Detailed Description

In order to better understand the technical content of the present invention, specific embodiments are described below with reference to the accompanying drawings.

In this disclosure, aspects of the present invention are described with reference to the accompanying drawings, in which a number of illustrative embodiments are shown. Embodiments of the present disclosure are not necessarily intended to include all aspects of the utility model. It should be understood that the various concepts and embodiments described above, as well as those described in greater detail below, may be implemented in any of numerous ways with any medium-high voltage power cable, as the disclosed concepts and embodiments of the utility model are not limited to any implementation. In addition, some aspects of the present disclosure may be used alone, or in any suitable combination with other aspects of the present disclosure.

The common medium-high voltage cable is often caused by the fact that insulation is easy to break down and the service life is short due to core deviation in the using process, and large direct and indirect losses are caused.
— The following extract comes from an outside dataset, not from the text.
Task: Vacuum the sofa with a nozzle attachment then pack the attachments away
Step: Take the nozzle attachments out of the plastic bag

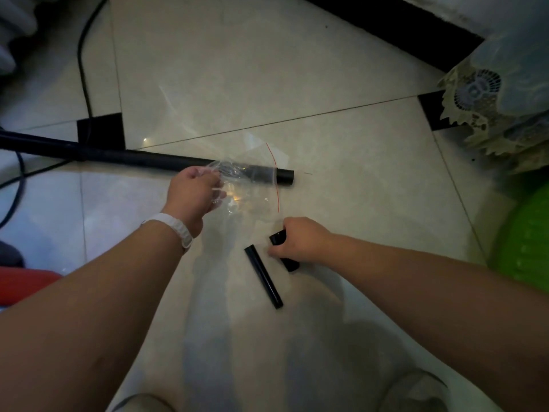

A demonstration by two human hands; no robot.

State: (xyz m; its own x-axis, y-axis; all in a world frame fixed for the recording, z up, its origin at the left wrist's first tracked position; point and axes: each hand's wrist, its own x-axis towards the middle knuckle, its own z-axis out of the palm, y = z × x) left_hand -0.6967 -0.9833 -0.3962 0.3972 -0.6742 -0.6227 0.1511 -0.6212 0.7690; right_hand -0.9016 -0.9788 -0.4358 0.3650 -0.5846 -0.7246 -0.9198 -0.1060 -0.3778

Therefore, it is highly desirable to develop a medium-high voltage cable of a type conductor, which is easy to improve the conductor roundness and avoid the undesirable defects such as burrs, etc., so as to reduce the gaps between conductor single wires, reduce the conductor outer diameter, save the cable cost, and improve the bending performance of the cable without changing the conductive characteristics of the conductor itself.

The medium-high voltage power cable according to the embodiment of the utility model shown in fig. 1 has the characteristics of small eccentricity, low local discharge and the like, and the eccentricity is controlled to be less than 5%.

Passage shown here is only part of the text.